Our four-year-old daughter has really begun to display her stubborn streak. We hope it's temporary and not a fundamental part of her nature, but currently all signs indicate we've got one defiant little blonde goblin on our hands.
She decides what she wants (according to some arcane logic, perhaps involving wind speeds, moon phases and I think she might have a d20 hidden somewhere) and fights for it, despite all rationality, tooth and nail.
Tooth: it took an epic struggle involving at least four round trips and several nightmares' worth of banshee-grade screams to finally convince her to permit a dentist a look inside her mouth. He discovered four cavities that probably partially result from the fact that that inner oral sanctum was a longtime No Toothbrushing Zone for us as well.
Nail: she slashed her finger on her friend's door. After the trauma and melodrama of the stitches (the noise of which I'm sure requires no description) the wound healed and then the real war began. Any suggestion that it might be time to remove the decrepit bandage covering the stitches, let alone the stitches themselves, was met with a kind of furious contempt reminiscent of caged starving dogs. We ended up conducting two midnight stealth campaigns and finally succeeded at the delicate labor of cutting the stitches out while she slept.
The dentist surmised that she seems to be motivated by extreme distaste for feeling like she's not in control. Even an irrational choice that works to her detriment but puts her back in control may often seem the better option to her. It shouldn't be surprising that she's this way; if this kind of predisposition is transmissible by gene then I'm surely the source.

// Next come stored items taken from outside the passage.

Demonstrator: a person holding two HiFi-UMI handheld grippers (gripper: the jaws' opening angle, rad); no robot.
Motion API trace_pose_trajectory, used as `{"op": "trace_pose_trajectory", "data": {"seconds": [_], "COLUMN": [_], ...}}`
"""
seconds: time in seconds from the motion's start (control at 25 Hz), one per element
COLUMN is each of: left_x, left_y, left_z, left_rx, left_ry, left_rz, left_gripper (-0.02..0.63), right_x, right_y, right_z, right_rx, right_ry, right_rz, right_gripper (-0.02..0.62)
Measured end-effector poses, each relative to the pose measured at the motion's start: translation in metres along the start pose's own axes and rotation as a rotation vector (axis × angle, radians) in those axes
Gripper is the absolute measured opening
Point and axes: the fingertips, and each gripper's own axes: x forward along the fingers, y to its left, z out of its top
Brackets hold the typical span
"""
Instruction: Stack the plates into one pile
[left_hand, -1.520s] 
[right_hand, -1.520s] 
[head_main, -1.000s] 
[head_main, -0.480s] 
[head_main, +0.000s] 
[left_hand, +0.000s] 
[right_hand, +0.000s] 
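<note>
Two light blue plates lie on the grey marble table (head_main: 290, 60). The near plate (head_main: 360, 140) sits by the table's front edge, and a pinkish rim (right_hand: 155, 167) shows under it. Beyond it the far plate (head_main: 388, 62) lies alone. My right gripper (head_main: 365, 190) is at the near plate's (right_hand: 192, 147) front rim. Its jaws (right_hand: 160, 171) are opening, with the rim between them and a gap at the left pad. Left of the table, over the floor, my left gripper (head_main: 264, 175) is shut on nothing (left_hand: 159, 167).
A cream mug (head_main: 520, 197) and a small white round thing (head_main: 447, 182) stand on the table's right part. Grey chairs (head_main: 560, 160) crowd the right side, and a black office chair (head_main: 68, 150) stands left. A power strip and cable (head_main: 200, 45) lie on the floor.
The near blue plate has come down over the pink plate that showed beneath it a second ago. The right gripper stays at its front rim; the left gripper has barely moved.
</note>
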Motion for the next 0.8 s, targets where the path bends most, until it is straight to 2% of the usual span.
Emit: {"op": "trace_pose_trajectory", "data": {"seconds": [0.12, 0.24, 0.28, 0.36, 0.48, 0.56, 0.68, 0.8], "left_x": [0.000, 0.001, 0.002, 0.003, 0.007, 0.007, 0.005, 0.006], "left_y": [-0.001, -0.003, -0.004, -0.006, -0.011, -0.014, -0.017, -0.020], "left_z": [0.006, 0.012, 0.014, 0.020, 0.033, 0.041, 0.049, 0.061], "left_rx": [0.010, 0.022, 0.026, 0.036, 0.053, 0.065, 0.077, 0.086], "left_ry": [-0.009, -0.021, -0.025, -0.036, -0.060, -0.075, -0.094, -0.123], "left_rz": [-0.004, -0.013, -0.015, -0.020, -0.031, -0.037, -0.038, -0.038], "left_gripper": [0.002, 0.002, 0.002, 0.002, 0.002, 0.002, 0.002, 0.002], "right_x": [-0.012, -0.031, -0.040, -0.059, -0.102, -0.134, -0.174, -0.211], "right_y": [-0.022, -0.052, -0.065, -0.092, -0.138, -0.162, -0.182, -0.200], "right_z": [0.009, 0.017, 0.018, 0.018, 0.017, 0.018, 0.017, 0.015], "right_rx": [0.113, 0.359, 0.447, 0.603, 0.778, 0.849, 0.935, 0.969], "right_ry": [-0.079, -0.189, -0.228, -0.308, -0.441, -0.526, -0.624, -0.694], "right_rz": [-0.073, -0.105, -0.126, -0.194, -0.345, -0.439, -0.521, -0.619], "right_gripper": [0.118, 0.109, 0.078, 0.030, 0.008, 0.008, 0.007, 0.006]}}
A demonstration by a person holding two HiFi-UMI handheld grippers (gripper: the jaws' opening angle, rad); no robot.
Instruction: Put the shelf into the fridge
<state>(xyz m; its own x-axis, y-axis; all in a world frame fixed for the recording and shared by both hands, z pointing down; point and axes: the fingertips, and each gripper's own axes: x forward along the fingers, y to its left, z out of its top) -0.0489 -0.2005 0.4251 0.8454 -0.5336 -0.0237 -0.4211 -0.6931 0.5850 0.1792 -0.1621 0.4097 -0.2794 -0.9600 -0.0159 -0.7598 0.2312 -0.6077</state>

My company holds a campaign every October to get employees to contribute to United Way (with one of their incentives being a very impressive contribution match). I'd been planning on contributing, but when a coworker all but crowned himself Charity Czar and made the rounds informing us that he wanted 100% people contributing from the department, I bristled and almost didn't contribute, purely out of rage at being pressured into it.
I guess it's true that I too hate being pressured or forced into circumstances, even when they are clearly ones that I should accept. Luckily for our little imp of a girl, it appears this tendency can be overcome; eventually I decided that my indignation did no good for the needy people who could have used my dollars instead, and I sent them along.
But I won't claim I wasn't pleased to learn that, even with my contribution, he still didn't meet his extortionary goal of universal compliance.